The problem: Keep to one stretch of the data below, the lines from the one with "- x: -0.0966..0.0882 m" up to and including the one with "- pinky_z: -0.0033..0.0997", and return that stretch exactly.

[Supplied data Boundary: Start]

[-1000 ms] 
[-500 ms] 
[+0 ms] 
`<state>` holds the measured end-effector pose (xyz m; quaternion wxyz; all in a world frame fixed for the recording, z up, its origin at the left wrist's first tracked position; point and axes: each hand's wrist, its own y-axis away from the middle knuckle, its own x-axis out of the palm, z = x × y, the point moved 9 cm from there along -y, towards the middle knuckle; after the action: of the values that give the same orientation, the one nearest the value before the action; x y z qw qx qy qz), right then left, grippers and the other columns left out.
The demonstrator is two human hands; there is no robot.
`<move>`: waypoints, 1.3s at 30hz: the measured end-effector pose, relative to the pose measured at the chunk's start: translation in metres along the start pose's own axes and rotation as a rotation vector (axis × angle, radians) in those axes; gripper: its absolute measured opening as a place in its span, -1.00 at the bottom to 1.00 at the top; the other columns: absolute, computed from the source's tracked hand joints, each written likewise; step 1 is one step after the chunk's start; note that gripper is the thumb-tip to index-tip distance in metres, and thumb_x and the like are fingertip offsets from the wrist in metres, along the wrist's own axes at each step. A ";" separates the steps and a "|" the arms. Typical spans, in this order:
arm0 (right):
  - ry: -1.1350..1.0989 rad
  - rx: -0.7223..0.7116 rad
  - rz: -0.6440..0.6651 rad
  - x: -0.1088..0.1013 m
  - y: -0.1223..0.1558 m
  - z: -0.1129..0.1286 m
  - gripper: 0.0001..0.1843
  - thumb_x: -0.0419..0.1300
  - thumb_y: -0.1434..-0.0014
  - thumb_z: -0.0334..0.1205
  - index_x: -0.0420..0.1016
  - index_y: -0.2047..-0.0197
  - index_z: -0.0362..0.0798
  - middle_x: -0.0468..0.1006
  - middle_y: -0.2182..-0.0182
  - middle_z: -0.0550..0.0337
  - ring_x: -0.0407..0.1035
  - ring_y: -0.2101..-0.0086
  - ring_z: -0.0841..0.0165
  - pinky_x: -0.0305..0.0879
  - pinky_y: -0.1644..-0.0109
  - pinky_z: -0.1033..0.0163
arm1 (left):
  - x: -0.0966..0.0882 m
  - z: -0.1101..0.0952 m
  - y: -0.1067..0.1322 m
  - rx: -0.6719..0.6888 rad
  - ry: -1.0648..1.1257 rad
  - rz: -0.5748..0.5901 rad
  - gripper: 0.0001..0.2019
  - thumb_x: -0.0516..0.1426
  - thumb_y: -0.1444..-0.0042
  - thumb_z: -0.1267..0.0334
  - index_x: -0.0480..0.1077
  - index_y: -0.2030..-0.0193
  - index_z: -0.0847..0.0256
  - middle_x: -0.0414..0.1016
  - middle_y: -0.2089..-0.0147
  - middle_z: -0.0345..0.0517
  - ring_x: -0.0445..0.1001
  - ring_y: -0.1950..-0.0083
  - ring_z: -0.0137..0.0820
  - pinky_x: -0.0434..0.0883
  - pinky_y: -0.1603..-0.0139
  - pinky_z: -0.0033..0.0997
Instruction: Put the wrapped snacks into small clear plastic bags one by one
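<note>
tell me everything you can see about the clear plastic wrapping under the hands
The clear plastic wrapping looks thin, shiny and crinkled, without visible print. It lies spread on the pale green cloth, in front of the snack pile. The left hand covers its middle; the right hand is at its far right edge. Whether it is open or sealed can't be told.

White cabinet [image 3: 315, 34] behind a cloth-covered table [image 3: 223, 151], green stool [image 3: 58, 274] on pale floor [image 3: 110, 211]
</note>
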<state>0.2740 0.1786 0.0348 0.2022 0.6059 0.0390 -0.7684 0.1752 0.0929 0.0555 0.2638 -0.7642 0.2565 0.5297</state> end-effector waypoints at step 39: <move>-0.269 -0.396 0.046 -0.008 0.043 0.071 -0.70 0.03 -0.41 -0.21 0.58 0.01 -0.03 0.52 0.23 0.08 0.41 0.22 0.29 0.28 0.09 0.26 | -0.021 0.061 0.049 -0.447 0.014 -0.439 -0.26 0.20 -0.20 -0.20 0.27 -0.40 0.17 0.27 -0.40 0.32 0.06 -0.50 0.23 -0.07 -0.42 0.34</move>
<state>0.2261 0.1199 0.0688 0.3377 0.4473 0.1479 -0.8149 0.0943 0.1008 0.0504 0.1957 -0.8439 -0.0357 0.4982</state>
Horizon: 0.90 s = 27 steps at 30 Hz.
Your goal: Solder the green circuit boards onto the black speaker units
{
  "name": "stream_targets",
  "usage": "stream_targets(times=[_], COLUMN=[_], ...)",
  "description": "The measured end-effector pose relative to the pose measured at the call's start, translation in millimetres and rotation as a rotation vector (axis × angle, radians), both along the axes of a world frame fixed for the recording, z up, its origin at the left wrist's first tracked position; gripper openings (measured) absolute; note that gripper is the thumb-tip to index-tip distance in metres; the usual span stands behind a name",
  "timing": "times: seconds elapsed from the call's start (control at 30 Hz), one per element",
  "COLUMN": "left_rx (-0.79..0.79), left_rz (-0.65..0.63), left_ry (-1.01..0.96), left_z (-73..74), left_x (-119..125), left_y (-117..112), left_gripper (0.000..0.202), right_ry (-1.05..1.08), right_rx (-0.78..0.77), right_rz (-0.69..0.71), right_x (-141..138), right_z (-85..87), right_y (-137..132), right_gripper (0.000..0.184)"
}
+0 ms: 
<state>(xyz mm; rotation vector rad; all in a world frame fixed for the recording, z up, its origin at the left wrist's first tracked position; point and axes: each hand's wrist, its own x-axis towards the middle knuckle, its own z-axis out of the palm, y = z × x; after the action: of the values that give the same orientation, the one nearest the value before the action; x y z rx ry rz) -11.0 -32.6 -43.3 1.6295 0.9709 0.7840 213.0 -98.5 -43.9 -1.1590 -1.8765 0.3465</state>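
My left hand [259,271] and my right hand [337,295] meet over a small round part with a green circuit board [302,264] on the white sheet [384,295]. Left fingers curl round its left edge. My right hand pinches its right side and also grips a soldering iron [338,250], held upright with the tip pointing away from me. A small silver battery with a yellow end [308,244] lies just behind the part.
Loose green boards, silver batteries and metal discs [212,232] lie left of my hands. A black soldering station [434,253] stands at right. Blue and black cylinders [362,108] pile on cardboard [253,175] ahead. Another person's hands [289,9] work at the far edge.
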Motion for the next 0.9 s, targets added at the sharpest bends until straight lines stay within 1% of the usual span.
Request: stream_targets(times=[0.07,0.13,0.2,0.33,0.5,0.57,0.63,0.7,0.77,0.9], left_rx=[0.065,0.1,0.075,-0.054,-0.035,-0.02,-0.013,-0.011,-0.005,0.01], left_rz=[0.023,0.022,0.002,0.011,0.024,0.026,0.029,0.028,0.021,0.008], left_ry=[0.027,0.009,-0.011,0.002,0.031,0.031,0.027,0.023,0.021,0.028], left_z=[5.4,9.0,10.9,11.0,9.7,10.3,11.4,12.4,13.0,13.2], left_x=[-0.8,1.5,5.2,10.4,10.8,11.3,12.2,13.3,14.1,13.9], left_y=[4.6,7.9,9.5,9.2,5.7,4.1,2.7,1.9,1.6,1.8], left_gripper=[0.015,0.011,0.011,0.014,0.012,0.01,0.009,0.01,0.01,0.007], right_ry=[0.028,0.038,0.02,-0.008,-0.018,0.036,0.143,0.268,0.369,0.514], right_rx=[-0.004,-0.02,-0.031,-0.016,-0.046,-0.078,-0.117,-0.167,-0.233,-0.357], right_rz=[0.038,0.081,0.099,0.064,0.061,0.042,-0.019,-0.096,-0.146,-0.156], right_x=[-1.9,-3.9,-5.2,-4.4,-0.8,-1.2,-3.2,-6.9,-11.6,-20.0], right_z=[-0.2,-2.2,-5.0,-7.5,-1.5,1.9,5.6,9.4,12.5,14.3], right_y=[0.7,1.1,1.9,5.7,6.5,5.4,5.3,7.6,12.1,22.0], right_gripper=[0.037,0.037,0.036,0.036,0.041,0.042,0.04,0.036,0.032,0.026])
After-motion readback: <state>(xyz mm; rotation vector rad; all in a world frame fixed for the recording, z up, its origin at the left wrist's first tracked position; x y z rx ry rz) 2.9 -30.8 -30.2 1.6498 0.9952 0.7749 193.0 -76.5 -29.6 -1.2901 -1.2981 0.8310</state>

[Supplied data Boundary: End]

Answer for this exercise:
  - x: -0.0966..0.0882 m
  - z: -0.1101..0.0952 m
  - y: -0.1067..0.1322 m
  - rx: -0.6719..0.6888 rad
  - ry: -1.0648..1.1257 rad
  - rz: -0.5748..0.5901 rad
  - gripper: 0.0001..0.2019
  - thumb_x: -0.0516..0.1426
  - thumb_y: -0.1444..-0.0042
  - thumb_z: -0.1267..0.0334
  - index_x: -0.0480..0.1077
  - index_y: -0.2030..-0.0193
  - index_z: -0.0847..0.0256
  - middle_x: -0.0414..0.1016
  - middle_y: -0.2089..-0.0147
  - middle_z: -0.0345..0.0517
  - ring_x: -0.0445..0.1001
  - ring_y: -0.1950..-0.0083
  - ring_z: -0.0137..0.0820
  - pinky_x: -0.0434..0.0883
  - pinky_y: -0.1603..-0.0139
  - pinky_z: -0.0033..0.0997

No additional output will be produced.